Dataset records:
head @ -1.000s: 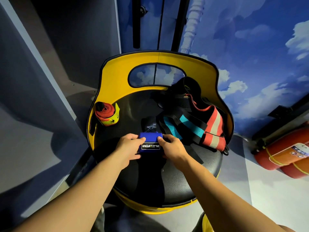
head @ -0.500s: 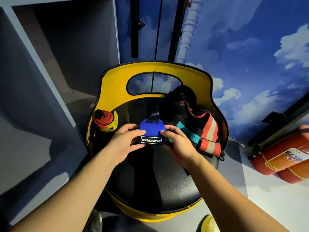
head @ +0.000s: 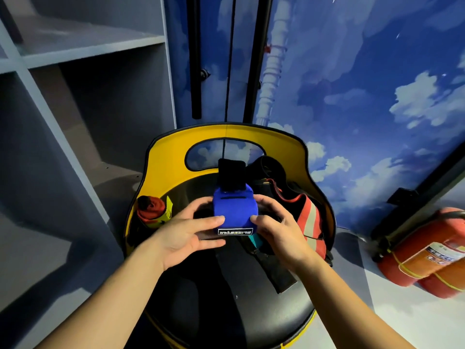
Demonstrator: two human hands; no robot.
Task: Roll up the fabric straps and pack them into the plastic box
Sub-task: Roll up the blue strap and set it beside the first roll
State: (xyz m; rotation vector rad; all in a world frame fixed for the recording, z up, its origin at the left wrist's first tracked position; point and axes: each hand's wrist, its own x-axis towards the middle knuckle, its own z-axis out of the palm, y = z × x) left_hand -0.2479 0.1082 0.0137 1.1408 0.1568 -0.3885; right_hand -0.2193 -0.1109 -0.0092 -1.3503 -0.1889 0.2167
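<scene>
A blue fabric strap (head: 234, 210), rolled into a thick bundle with a black-and-white label and a black end sticking up, is held above the black seat of a yellow chair (head: 166, 159). My left hand (head: 187, 230) grips its left side and my right hand (head: 276, 229) grips its right side. A rolled red strap with a yellow tag (head: 153, 210) sits at the seat's left edge. A loose pile of black, teal and red-striped straps (head: 302, 215) lies on the seat's right. No plastic box is visible.
Grey shelving (head: 75, 54) stands to the left of the chair. Orange fire extinguishers (head: 425, 250) lie on the floor at the right. A wall painted with blue sky and clouds (head: 364, 96) rises behind the chair.
Both hands have lifted the blue roll off the seat and up toward the chair back. The roll looks thicker, and the view has tilted upward.
</scene>
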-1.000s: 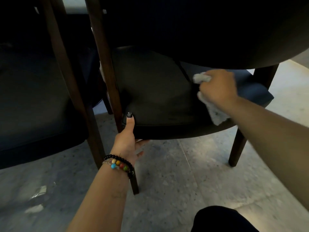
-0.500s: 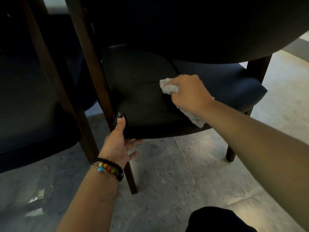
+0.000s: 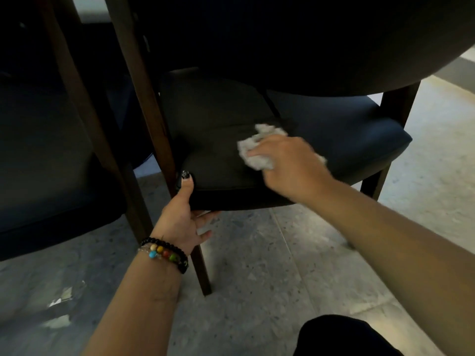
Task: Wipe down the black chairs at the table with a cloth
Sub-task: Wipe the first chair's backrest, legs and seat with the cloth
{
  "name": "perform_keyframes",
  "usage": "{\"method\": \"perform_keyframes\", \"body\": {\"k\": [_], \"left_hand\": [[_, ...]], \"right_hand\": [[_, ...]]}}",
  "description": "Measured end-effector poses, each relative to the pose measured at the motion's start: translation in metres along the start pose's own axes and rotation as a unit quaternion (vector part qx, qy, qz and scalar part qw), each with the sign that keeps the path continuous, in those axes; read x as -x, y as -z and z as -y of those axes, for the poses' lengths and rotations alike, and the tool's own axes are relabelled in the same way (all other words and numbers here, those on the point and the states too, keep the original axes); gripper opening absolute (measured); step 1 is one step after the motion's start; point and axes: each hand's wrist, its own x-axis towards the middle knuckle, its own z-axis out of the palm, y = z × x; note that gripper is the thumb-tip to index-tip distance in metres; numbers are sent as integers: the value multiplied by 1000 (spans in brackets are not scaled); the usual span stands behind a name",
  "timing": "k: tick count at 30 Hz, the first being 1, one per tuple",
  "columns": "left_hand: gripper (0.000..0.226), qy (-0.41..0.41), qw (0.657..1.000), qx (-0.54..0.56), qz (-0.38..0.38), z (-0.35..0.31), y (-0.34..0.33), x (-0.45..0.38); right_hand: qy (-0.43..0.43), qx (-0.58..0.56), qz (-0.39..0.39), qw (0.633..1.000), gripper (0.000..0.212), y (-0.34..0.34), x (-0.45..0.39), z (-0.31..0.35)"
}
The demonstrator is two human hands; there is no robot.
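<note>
The crumpled cloth [image 3: 257, 147] is being gripped in the curled fingers of the right hand [image 3: 288, 165] and pressed onto the seat of the black chair [image 3: 218, 140]. The seat's front edge is being clamped by the left hand [image 3: 183, 214], thumb on top, fingers underneath. Risk: the bunched cloth is likely leaving unwiped strips; the wooden leg [image 3: 144, 98] is probably being missed.

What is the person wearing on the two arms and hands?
The left hand has two bracelets at the wrist: a black bead bracelet and a multicoloured bead bracelet. Its thumbnail is painted dark with a pale pattern. The right hand is bare. Both forearms are uncovered, no sleeves in view.
</note>
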Motion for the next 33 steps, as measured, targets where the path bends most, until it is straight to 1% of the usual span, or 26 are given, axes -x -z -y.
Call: {"method": "perform_keyframes", "body": {"k": [2,3,4,5,7,9,10,12,14,15,17,20,22,25,26,28,30,31,33], "left_hand": [[46,-2,1000,5,-4,1,0,1],[44,-6,1000,5,-6,3,-1,2],[39,-9,1000,4,-9,5,-3,4],[36,-13,1000,1,-10,6,-5,5],[32,-25,1000,-1,-9,7,-11,9],[34,-28,999,17,-5,8,-15,13],[37,-24,999,36,0,8,-15,14],[43,-4,997,79,22,9,-17,14],[50,11,994,95,50,10,-20,14],[54,15,994,88,63,11,-24,15],[59,23,994,73,83,15,-34,18],[55,30,992,64,106,24,-49,21],[54,28,994,54,93,25,-55,20],[62,37,996,49,63,24,-57,16],[66,42,996,51,55,23,-58,16],[73,46,996,55,47,24,-58,16],[78,44,996,57,47,24,-58,17],[78,41,996,59,47,24,-58,17],[77,33,997,63,40,25,-58,18]], "right_hand": [[-93,-16,-74,993,44,2,4,-16],[-126,-37,-117,984,40,-3,2,-11],[-144,-46,-144,978,36,-11,0,2],[-143,-40,-148,978,30,-22,-3,19],[-82,-39,-146,985,23,-42,-7,52],[-47,-67,-140,987,32,-42,-7,61],[-34,-86,-119,989,39,-37,-7,55],[8,-97,-42,994,48,-27,-2,36],[57,-54,27,997,52,-21,4,22],[84,-29,42,995,52,-19,6,17],[128,3,35,991,48,-14,9,11],[151,2,35,988,40,-9,11,2],[158,-1,34,987,38,-6,13,-7],[166,2,10,986,36,1,21,-29],[157,0,-2,988,35,6,26,-41],[109,28,-27,993,38,20,35,-74],[37,81,-45,995,41,37,40,-113],[-12,82,-61,995,38,46,42,-130],[-130,5,-112,985,24,61,41,-148]]}}
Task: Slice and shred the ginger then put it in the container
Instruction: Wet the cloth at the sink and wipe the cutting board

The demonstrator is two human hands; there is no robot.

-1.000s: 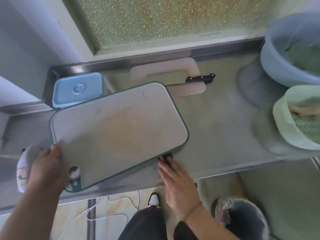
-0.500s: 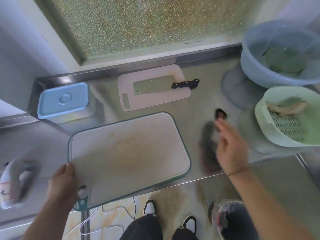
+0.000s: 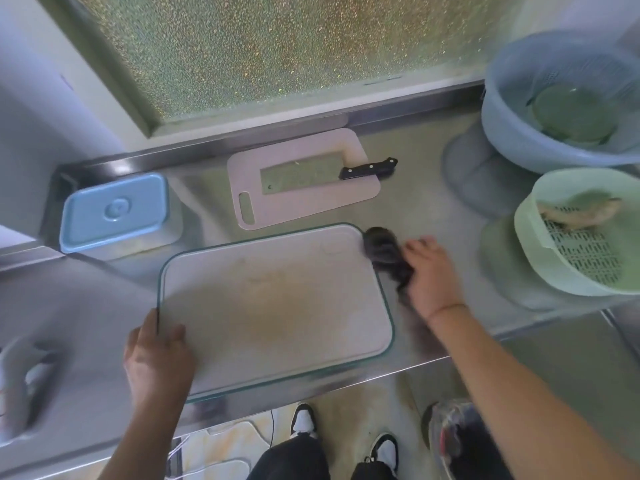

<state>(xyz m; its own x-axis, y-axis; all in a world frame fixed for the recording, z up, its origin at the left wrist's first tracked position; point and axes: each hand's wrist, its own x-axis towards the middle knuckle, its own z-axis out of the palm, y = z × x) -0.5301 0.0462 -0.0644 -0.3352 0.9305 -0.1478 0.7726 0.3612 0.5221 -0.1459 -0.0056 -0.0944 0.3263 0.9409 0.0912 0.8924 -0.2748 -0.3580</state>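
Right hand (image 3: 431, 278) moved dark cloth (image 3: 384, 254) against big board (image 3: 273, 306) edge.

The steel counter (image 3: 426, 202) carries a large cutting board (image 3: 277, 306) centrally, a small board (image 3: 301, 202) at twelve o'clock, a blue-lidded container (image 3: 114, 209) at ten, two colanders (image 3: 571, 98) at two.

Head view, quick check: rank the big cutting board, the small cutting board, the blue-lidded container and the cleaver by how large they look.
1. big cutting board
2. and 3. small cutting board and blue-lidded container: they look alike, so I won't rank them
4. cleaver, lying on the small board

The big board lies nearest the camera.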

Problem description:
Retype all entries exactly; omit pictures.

Exercise response:
head @ -1.000s: 
head @ -0.500s: 
head @ +0.000s: 
Demonstrator: two human hands; no robot.
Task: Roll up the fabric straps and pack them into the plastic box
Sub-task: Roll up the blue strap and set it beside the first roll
State: (xyz m; rotation vector rad; all in a world frame fixed for the recording, z up, its origin at the left wrist's first tracked position; point and axes: each hand's wrist, its own x-axis towards the middle knuckle, its own z-axis out of the palm, y = z × x) left_hand -0.2479 0.1082 0.0137 1.1408 0.1568 -0.3885; right_hand -0.2193 -0.1109 -0.0092 -1.3503 -0.1889 0.2167
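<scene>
A blue fabric strap (head: 234, 210), rolled into a thick bundle with a black-and-white label and a black end sticking up, is held above the black seat of a yellow chair (head: 166, 159). My left hand (head: 187, 230) grips its left side and my right hand (head: 276, 229) grips its right side. A rolled red strap with a yellow tag (head: 153, 210) sits at the seat's left edge. A loose pile of black, teal and red-striped straps (head: 302, 215) lies on the seat's right. No plastic box is visible.
Grey shelving (head: 75, 54) stands to the left of the chair. Orange fire extinguishers (head: 425, 250) lie on the floor at the right. A wall painted with blue sky and clouds (head: 364, 96) rises behind the chair.
Both hands have lifted the blue roll off the seat and up toward the chair back. The roll looks thicker, and the view has tilted upward.
</scene>
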-1.000s: 
-0.500s: 
+0.000s: 
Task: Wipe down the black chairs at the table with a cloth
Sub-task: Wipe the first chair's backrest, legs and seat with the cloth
{
  "name": "perform_keyframes",
  "usage": "{\"method\": \"perform_keyframes\", \"body\": {\"k\": [_], \"left_hand\": [[_, ...]], \"right_hand\": [[_, ...]]}}",
  "description": "Measured end-effector poses, each relative to the pose measured at the motion's start: translation in metres along the start pose's own axes and rotation as a unit quaternion (vector part qx, qy, qz and scalar part qw), each with the sign that keeps the path continuous, in those axes; read x as -x, y as -z and z as -y of those axes, for the poses' lengths and rotations alike, and the tool's own axes are relabelled in the same way (all other words and numbers here, those on the point and the states too, keep the original axes); gripper opening absolute (measured); step 1 is one step after the motion's start; point and axes: each hand's wrist, its own x-axis towards the middle knuckle, its own z-axis out of the palm, y = z × x; note that gripper is the thumb-tip to index-tip distance in metres; numbers are sent as integers: the value multiplied by 1000 (spans in brackets are not scaled); the usual span stands behind a name",
  "timing": "k: tick count at 30 Hz, the first being 1, one per tuple",
  "columns": "left_hand: gripper (0.000..0.226), qy (-0.41..0.41), qw (0.657..1.000), qx (-0.54..0.56), qz (-0.38..0.38), z (-0.35..0.31), y (-0.34..0.33), x (-0.45..0.38); right_hand: qy (-0.43..0.43), qx (-0.58..0.56), qz (-0.39..0.39), qw (0.633..1.000), gripper (0.000..0.212), y (-0.34..0.34), x (-0.45..0.39), z (-0.31..0.35)"
}
The demonstrator is two human hands; there is no robot.
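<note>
The crumpled cloth [image 3: 257, 147] is being gripped in the curled fingers of the right hand [image 3: 288, 165] and pressed onto the seat of the black chair [image 3: 218, 140]. The seat's front edge is being clamped by the left hand [image 3: 183, 214], thumb on top, fingers underneath. Risk: the bunched cloth is likely leaving unwiped strips; the wooden leg [image 3: 144, 98] is probably being missed.

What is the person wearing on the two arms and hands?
The left hand has two bracelets at the wrist: a black bead bracelet and a multicoloured bead bracelet. Its thumbnail is painted dark with a pale pattern. The right hand is bare. Both forearms are uncovered, no sleeves in view.
</note>
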Motion for the next 33 steps, as measured, targets where the path bends most, until it is straight to 1% of the usual span, or 26 are given, axes -x -z -y.
Call: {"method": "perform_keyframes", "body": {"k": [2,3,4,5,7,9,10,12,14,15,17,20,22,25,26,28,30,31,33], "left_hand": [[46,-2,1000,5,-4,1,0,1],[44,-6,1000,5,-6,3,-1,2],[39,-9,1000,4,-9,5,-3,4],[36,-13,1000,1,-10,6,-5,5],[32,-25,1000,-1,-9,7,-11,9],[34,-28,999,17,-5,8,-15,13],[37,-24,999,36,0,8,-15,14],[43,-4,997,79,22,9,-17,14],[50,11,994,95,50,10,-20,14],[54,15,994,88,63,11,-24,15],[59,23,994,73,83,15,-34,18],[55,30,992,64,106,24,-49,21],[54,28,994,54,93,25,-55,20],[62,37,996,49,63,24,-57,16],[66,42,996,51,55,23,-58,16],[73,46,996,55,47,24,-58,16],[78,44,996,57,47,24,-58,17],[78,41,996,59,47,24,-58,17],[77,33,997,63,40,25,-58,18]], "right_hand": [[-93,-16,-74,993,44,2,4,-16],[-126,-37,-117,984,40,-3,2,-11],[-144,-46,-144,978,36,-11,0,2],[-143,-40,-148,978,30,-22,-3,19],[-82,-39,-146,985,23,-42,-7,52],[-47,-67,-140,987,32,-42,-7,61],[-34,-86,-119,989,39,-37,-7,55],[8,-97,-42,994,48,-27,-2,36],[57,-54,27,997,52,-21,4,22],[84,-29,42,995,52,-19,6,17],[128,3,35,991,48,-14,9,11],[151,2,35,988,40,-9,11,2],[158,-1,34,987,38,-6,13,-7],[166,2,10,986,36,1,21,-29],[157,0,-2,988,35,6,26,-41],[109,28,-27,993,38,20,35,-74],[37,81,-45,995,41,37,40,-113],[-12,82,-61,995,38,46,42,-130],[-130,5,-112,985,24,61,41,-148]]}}
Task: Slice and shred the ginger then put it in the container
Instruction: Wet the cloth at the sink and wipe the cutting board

The demonstrator is two human hands; there is no robot.

-1.000s: 
-0.500s: 
+0.000s: 

<state>(xyz m; its own x-axis, y-axis; all in a world frame fixed for the recording, z up, its origin at the left wrist's first tracked position; point and axes: each hand's wrist, its own x-axis towards the middle knuckle, its own z-axis out of the palm, y = z × x) -0.5301 0.0462 -0.0644 -0.3352 0.9305 -0.1478 0.7726 0.3612 0.5221 -0.1459 -0.0056 -0.0944 0.3263 0.9409 0.0912 0.8924 -0.2748 -0.3580</state>
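Right hand (image 3: 431, 278) moved dark cloth (image 3: 384, 254) against big board (image 3: 273, 306) edge.

The steel counter (image 3: 426, 202) carries a large cutting board (image 3: 277, 306) centrally, a small board (image 3: 301, 202) at twelve o'clock, a blue-lidded container (image 3: 114, 209) at ten, two colanders (image 3: 571, 98) at two.

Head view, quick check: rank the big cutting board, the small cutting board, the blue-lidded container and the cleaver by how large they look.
1. big cutting board
2. and 3. small cutting board and blue-lidded container: they look alike, so I won't rank them
4. cleaver, lying on the small board

The big board lies nearest the camera.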

At this stage, the exercise is finished.